## Task brief
Print out the data below in full and exactly, skipping the pictures.
#### Data below ####
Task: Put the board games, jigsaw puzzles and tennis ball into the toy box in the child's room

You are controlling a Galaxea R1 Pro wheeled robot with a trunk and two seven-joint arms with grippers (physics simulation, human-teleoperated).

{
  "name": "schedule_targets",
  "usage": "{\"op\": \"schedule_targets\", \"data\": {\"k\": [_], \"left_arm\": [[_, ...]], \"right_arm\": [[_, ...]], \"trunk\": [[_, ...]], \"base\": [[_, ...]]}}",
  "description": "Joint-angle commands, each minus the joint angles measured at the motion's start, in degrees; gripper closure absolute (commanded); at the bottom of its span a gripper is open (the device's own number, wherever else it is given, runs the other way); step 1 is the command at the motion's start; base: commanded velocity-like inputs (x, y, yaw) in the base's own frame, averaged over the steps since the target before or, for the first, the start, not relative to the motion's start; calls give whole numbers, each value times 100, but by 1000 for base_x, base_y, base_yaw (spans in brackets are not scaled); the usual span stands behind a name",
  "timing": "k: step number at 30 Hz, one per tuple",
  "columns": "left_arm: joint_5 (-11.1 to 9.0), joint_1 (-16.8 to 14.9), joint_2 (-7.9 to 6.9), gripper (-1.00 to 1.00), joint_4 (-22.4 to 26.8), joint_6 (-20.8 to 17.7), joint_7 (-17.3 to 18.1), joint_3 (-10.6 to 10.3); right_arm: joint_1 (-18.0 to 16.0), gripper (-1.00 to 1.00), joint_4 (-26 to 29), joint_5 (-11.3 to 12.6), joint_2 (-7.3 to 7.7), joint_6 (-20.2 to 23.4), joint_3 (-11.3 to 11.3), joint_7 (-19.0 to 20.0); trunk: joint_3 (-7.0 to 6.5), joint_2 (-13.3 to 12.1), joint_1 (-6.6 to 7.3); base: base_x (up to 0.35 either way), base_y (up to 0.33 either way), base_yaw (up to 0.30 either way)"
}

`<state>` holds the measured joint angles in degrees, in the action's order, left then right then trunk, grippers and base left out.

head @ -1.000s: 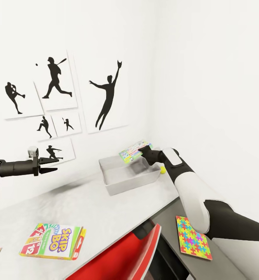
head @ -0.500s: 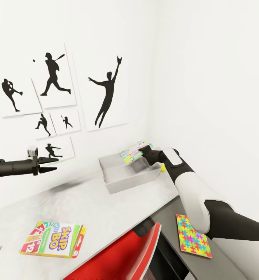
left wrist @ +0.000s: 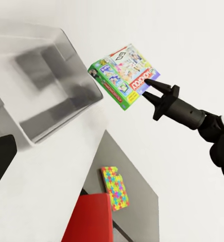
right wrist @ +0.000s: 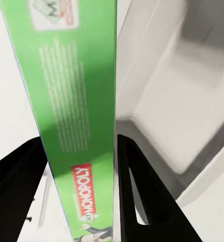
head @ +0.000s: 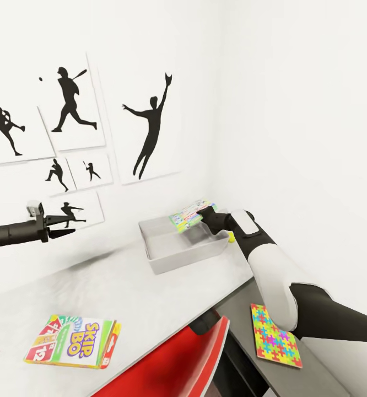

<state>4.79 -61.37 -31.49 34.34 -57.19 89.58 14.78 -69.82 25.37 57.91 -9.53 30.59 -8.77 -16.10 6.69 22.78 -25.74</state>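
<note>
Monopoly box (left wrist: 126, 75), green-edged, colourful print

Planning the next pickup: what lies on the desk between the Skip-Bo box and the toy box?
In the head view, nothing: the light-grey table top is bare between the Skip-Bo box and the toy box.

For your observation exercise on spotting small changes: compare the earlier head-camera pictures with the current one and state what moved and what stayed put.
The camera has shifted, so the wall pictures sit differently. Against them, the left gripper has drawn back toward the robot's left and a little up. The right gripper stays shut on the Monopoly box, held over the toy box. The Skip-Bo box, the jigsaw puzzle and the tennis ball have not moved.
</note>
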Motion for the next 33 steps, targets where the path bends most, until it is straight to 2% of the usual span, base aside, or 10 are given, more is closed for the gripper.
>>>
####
## Response to this task
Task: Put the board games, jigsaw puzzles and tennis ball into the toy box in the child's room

You are controlling a Galaxea R1 Pro wheeled robot with a trunk and two seven-joint arms with grippers (physics simulation, human-teleoperated).

{
  "name": "schedule_targets",
  "usage": "{\"op\": \"schedule_targets\", \"data\": {\"k\": [_], \"left_arm\": [[_, ...]], \"right_arm\": [[_, ...]], \"trunk\": [[_, ...]], \"base\": [[_, ...]]}}",
  "description": "Joint-angle commands, each minus the joint angles measured at the motion's start, in degrees; gripper closure absolute (commanded); at the bottom of its span a gripper is open (the device's own number, wherever else it is given, runs the other way); step 1 is the command at the motion's start; base: commanded velocity-like inputs (x, y, yaw) in the base's own frame, averaged over the steps since the target before or, for the first, the start, not relative to the motion's start; calls give whole numbers, each value times 100, but by 1000 for base_x, base_y, base_yaw (spans in brackets are not scaled); the usual span stands behind a name",
  "timing": "k: step number at 30 Hz, one per tuple",
  "columns": "left_arm: joint_5 (-11.1 to 9.0), joint_1 (-16.8 to 14.9), joint_2 (-7.9 to 6.9), gripper (-1.00 to 1.00), joint_4 (-22.4 to 26.8), joint_6 (-20.8 to 17.7), joint_7 (-17.3 to 18.1), joint_3 (-10.6 to 10.3); right_arm: joint_1 (-18.0 to 16.0), gripper (-1.00 to 1.00), joint_4 (-26 to 29), joint_5 (-11.3 to 12.6), joint_2 (-7.3 to 7.7), joint_6 (-20.2 to 23.4), joint_3 (-11.3 to 11.3), joint_7 (-19.0 to 20.0); trunk: joint_3 (-7.0 to 6.5), joint_2 (-13.3 to 12.1), joint_1 (-6.6 to 7.3); base: base_x (up to 0.35 either way), base_y (up to 0.33 either way), base_yaw (up to 0.30 either way)"
}

`<state>` holds the measured joint angles in degrees, in the action's order, left then right then trunk, grippers and base left out.

head @ -1.000s: 
head @ -0.500s: 
left wrist @ +0.000s: 
right wrist @ +0.000s: 
head @ +0.000s: 

<state>4.79 -61.37 -31.49 34.34 -57.19 89.58 14.78 -69.82 25.37 57.91 -9.53 30.59 -8.77 -16.10 6.69 22.78 -25.74</state>
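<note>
Monopoly box (left wrist: 126, 75), green-edged, colourful print

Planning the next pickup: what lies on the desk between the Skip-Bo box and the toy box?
In the head view, nothing: the light-grey table top is bare between the Skip-Bo box and the toy box.

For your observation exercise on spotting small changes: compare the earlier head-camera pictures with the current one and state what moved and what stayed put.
The camera has shifted, so the wall pictures sit differently. Against them, the left gripper has drawn back toward the robot's left and a little up. The right gripper stays shut on the Monopoly box, held over the toy box. The Skip-Bo box, the jigsaw puzzle and the tennis ball have not moved.
</note>
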Motion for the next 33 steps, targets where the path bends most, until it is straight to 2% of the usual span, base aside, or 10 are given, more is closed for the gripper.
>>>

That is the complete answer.